JPMorgan pitched the deal as a way to protect against the risk of rising interest rates and refinance old debt at a lower cost, the complaint said.
In June, JPMorgan told the state it would exercise its option on Nov. 1 on a series of bonds issued in 1998.
That would have required the state to issue floating-rate bonds, a type of security whose interest rates have jumped more than 10 percent because of the U.S. credit crisis. The state also could have terminated the deal at a cost that wasn't disclosed in the complaint.
Legal Question
Alabama alleges the swaption wasn't documented in accordance with state law, which requires a governmental body to certify the swap was entered into for the purpose of hedging.

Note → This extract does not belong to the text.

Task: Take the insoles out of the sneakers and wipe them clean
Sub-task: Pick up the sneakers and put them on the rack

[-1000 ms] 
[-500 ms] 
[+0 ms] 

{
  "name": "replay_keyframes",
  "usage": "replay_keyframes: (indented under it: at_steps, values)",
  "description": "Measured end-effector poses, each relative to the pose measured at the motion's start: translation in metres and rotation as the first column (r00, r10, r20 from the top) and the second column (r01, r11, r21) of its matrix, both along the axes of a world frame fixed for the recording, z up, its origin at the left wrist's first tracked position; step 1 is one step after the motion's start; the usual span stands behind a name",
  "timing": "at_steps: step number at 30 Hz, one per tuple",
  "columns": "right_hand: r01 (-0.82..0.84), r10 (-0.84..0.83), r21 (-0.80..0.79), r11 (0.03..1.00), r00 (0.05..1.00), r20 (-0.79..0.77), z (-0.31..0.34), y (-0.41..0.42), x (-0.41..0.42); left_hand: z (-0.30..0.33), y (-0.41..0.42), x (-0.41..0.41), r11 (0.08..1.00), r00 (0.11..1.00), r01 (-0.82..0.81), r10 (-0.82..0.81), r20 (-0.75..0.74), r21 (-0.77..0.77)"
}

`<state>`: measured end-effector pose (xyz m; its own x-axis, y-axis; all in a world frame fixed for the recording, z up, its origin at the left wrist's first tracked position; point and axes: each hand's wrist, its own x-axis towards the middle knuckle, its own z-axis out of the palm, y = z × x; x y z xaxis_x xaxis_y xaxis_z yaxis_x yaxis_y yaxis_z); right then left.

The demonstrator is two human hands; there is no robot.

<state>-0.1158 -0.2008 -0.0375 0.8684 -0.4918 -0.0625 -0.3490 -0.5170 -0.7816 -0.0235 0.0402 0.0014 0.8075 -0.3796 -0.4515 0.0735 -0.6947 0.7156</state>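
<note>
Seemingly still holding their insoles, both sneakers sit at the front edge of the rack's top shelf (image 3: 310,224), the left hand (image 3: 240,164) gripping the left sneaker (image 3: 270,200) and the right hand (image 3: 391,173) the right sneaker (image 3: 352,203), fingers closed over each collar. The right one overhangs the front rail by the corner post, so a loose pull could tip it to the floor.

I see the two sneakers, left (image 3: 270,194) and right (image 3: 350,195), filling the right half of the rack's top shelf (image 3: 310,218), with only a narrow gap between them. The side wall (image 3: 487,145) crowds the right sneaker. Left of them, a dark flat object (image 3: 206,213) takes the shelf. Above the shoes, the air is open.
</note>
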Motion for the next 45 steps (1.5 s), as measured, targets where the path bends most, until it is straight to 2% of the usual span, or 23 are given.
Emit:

State law also says governments can issue refunding debt only at a lower cost than the old debt. The cost of issuing variable-rate bonds, including a fixed-rate payment to JPMorgan, would exceed the amount payable under the 1998 bonds, the complaint said.
The $2.2 million Alabama received for the swaption on the 1998 bonds was less than 1 percent of the amount outstanding, the complaint said.
The deal was also structured so that JPMorgan would receive more than $66 million, 50 percent of the fixed-rate payments due from the state, within two years after the swaption was exercised.
``By structuring APSCA's fixed-rate payments in this manner, JPMorgan's exercise of the swaption was for all intents and purposes a certainty, since by doing so it would receive what amounts to a $66 million loan from APSCA with effectively no rate of return or implied interest rate,'' the complaint said.
Loans Not Allowed
The state authority can't legally make loans, the complaint said.
Swap Financial Group LLC of South Orange, New Jersey, advised Alabama on the swaption. Peter Shapiro, managing director at Swap Financial, didn't immediately return a call.
Douglas MacFaddin, JPMorgan's former head of municipal derivatives sales, signed the swap documents with Alabama.
MacFaddin, who worked at JPMorgan for 14 years, was fired by the New York-based bank in March after revealing he was a target of the municipal derivatives investigation.
Alabama has agreed to repay JPMorgan the $12.6 million it received from the bank with interest, the complaint said.
The case is Alabama Public School and College Authority v. JPMorgan Chase Bank, 2:08-cv-00863-WKW-CSC, U.S. District Court, Middle District of Alabama.